Hedge fund run by Robert Mercer, who funded anti-DeFazio SuperPAC, may have dodged $6 billion in taxes

Kari Chisholm FacebookTwitterWebsite

It's a stunning story. According to an investigative report authored by Senators Carl Levin (D-MI) and John McCain (R-AZ), a handful of Wall Street banks and hedge fund managers created an "alternative universe" of financial transactions based on "a series of fictions" designed to help them avoid massive taxes.

According to the report, one firm -- Renaisssance Technologies -- may have dodged over $6 billion in taxes alone. (No, that's not a typo.)

You might remember Renaissance Technologies as the Wall Street hedge fund whose CEO is Robert Mercer -- the model-train enthusiast who personally funded the SuperPAC designed to take down Congressman Peter DeFazio in 2010 and 2012.

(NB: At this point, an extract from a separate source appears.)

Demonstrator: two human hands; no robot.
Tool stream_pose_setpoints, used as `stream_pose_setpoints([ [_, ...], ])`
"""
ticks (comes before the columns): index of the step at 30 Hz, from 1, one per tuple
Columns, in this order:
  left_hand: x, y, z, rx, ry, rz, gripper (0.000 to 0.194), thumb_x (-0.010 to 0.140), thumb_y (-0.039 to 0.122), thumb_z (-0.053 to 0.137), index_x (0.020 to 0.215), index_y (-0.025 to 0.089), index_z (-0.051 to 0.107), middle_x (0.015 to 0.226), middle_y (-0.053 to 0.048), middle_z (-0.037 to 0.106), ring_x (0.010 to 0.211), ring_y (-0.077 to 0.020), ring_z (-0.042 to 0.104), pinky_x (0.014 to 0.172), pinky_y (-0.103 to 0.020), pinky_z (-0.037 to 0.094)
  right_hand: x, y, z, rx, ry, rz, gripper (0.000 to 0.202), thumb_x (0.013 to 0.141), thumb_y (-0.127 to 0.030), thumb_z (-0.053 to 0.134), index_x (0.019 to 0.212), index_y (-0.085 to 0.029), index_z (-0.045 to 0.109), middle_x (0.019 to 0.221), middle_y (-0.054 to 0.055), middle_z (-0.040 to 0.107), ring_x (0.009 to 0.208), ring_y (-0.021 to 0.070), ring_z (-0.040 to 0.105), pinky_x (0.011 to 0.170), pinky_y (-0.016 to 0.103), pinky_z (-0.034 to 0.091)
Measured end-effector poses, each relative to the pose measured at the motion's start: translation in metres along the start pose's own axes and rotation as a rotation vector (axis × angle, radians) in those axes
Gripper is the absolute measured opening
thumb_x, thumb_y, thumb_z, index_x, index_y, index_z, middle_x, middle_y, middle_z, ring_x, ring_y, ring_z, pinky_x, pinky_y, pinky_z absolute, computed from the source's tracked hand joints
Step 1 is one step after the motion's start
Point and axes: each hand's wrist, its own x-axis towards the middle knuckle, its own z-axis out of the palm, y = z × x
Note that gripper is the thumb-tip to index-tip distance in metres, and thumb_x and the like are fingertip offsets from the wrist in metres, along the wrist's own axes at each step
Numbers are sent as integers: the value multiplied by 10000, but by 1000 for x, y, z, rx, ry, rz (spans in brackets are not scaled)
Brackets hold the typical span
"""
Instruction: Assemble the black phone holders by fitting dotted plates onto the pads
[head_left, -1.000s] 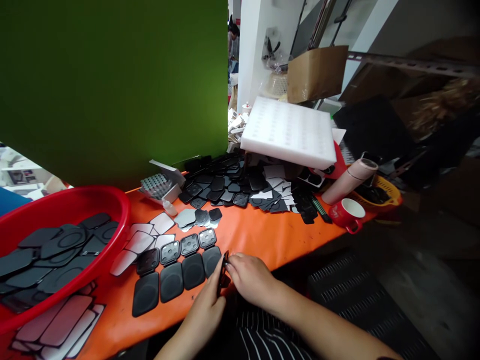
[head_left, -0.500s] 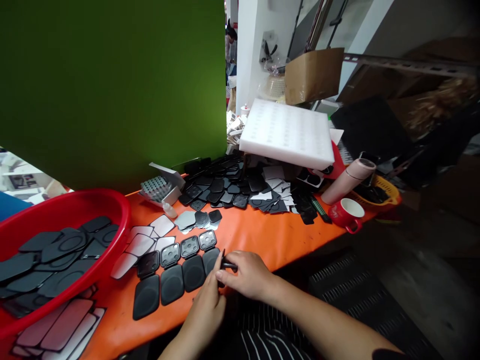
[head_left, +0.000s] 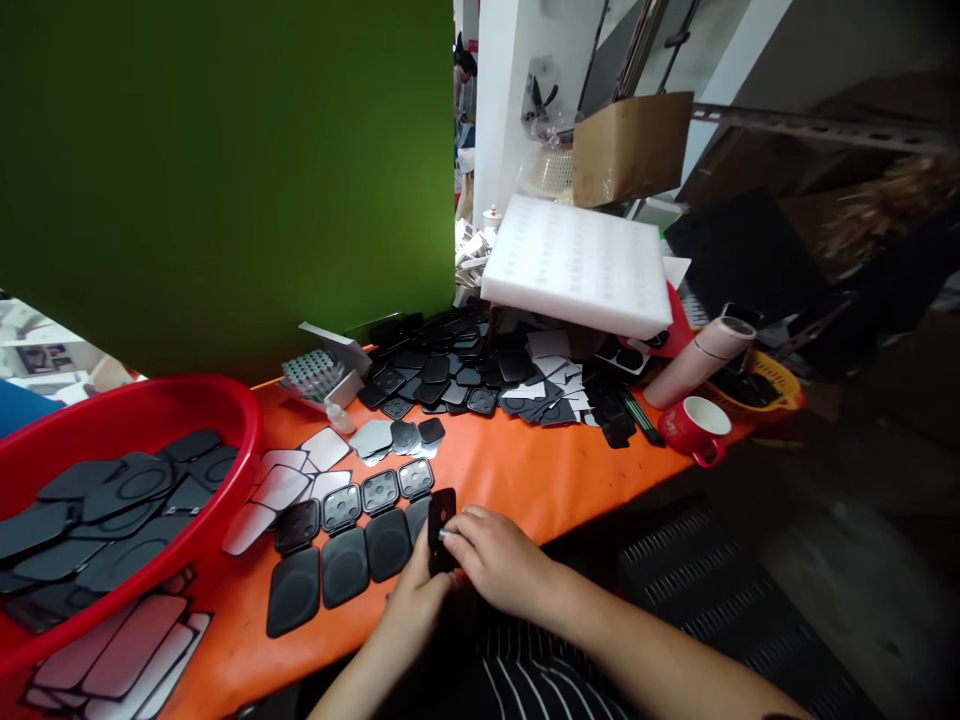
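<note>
My left hand (head_left: 425,590) is closed round a flat black rounded piece (head_left: 442,515), held tilted up above the table's front edge. Against the face of that piece, my right hand (head_left: 495,556) pinches with thumb and forefinger. A small pale spot shows at its fingertips, too small to name. To the left lies a row of several black hinged pads (head_left: 344,568), opened flat, each with a small square flap (head_left: 341,508) above it. White round spots show on some flaps. The nearest pad is partly hidden behind my left hand and the held piece.
A red basin (head_left: 251,440) of dark flat pieces stands left on the orange table (head_left: 525,470). White-faced sheets (head_left: 277,487) lie beside it. Behind are a black heap (head_left: 435,370), a small box of cylinders (head_left: 313,373) and white foam (head_left: 577,265). Right are a pink flask (head_left: 697,362) and red mug (head_left: 694,428).
The black piece has turned from nearly edge-on to show its face. My right hand no longer holds the dark rod-like item seen before; its fingertips now press at the piece.
</note>
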Motion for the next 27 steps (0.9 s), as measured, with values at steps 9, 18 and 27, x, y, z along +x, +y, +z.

Why does Mercer want so ardently to defeat DeFazio, of all people? Here's a detail from the Levin/McCain report that tells the story, as reported by the NY Times:

Over the same one-year period, Renaissance Technologies would execute on average 26 million to 39 million trades in stocks and bonds, many of those positions being held for just a few seconds, according to the subcommittee’s findings.

Yup, at least 26 million trades a year -- that's 500,000 a week. And that makes Peter DeFazio a serious threat to this particular hedge fund manager's way of life. After all, DeFazio's the fellow who has proposed taxing every single individual trade -- not 10%, not 1%, not even 0.1% -- but just 0.03%. Three cents on every $100 trade.

And while a 0.03% tax would cost you -- were you to be fairly successful and socking away $1000 a month for your retirement -- a whopping $3.60 a year, it would cost guys like Robert Mercer millions. Maybe even tens of millions. Or hundreds of millions.

Or more likely, it would mean that doing 500,000+ trades each week would no longer be a plausible strategy -- thus helping end automated trading and the inherent risk of "flash crashes" and other plagues on our economy.

No word yet on whether Mercer -- like his puppet, Art Robinson -- is back for a third shot at DeFazio, though he's already in for the legal max of $5200 in direct donations.